- _Task directions_:
Copy out each line below in which the string "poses" appears.

- _Records supplied_:

⁂

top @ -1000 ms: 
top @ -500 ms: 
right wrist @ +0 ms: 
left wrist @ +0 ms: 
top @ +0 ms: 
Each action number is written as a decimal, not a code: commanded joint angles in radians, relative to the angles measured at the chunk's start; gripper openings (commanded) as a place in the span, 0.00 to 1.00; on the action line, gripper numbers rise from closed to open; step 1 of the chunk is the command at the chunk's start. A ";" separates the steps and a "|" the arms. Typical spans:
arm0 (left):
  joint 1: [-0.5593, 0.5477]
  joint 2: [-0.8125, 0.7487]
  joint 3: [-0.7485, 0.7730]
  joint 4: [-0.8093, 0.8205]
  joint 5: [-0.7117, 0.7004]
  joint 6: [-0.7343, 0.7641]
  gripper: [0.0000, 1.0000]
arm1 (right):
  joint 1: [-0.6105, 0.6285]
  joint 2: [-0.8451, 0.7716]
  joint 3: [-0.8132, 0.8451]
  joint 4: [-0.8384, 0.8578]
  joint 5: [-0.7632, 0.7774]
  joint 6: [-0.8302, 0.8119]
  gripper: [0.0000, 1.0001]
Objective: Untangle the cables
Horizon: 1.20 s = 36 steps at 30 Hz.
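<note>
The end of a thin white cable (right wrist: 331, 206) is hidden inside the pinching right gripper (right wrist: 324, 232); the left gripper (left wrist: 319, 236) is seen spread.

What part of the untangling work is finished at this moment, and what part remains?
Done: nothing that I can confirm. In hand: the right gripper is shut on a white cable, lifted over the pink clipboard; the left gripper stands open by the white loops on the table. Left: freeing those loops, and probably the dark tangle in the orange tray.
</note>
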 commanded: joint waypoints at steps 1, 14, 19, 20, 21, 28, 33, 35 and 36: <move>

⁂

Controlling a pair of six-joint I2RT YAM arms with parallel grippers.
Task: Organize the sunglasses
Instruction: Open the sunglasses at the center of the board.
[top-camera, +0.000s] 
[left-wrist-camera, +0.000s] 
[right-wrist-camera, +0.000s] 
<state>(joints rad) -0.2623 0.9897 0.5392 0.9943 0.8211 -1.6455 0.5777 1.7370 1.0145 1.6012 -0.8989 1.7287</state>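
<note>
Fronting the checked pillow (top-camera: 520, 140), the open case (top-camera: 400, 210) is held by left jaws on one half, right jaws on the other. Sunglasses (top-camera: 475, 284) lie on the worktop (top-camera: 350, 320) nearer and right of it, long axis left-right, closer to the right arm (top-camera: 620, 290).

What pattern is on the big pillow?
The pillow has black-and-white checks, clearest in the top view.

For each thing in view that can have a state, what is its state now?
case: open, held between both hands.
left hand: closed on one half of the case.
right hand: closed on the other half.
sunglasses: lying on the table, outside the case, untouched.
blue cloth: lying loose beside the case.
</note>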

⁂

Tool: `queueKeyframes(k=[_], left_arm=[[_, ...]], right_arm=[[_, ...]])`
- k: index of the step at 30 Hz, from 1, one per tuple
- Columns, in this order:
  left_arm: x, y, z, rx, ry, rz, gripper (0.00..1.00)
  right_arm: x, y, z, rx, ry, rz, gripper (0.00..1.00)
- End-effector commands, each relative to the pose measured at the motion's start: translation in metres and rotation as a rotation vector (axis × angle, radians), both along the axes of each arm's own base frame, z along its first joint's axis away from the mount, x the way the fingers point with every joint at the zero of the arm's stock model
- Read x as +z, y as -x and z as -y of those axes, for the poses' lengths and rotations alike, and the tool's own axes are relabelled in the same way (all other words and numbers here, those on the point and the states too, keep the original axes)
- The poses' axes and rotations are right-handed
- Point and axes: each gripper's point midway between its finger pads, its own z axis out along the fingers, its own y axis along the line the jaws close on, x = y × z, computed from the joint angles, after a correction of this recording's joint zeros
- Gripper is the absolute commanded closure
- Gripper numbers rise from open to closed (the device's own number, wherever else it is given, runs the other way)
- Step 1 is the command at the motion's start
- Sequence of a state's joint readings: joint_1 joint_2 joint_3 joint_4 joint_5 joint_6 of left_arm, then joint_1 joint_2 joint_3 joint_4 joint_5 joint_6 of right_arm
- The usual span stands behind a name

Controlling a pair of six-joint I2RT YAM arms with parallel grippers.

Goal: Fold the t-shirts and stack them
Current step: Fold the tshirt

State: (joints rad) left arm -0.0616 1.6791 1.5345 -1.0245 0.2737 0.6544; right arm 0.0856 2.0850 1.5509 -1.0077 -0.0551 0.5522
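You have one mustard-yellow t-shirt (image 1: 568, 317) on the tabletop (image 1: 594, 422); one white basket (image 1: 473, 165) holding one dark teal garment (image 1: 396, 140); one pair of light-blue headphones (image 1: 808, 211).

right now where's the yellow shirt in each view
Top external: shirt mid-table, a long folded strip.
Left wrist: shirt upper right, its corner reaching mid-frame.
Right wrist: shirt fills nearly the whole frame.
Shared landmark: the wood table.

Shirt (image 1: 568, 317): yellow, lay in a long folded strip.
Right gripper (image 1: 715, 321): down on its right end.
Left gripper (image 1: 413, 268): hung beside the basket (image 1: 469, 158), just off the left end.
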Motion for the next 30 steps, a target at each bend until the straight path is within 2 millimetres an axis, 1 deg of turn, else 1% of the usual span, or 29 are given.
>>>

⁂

- _Result of the task_:
- Read x as +z, y as -x and z as -y of those axes, for the poses' lengths and rotations alike, and the tool's own axes are relabelled in the same way (all other words and numbers here, those on the point and the states too, keep the original axes)
- The poses' axes and rotations are right-handed

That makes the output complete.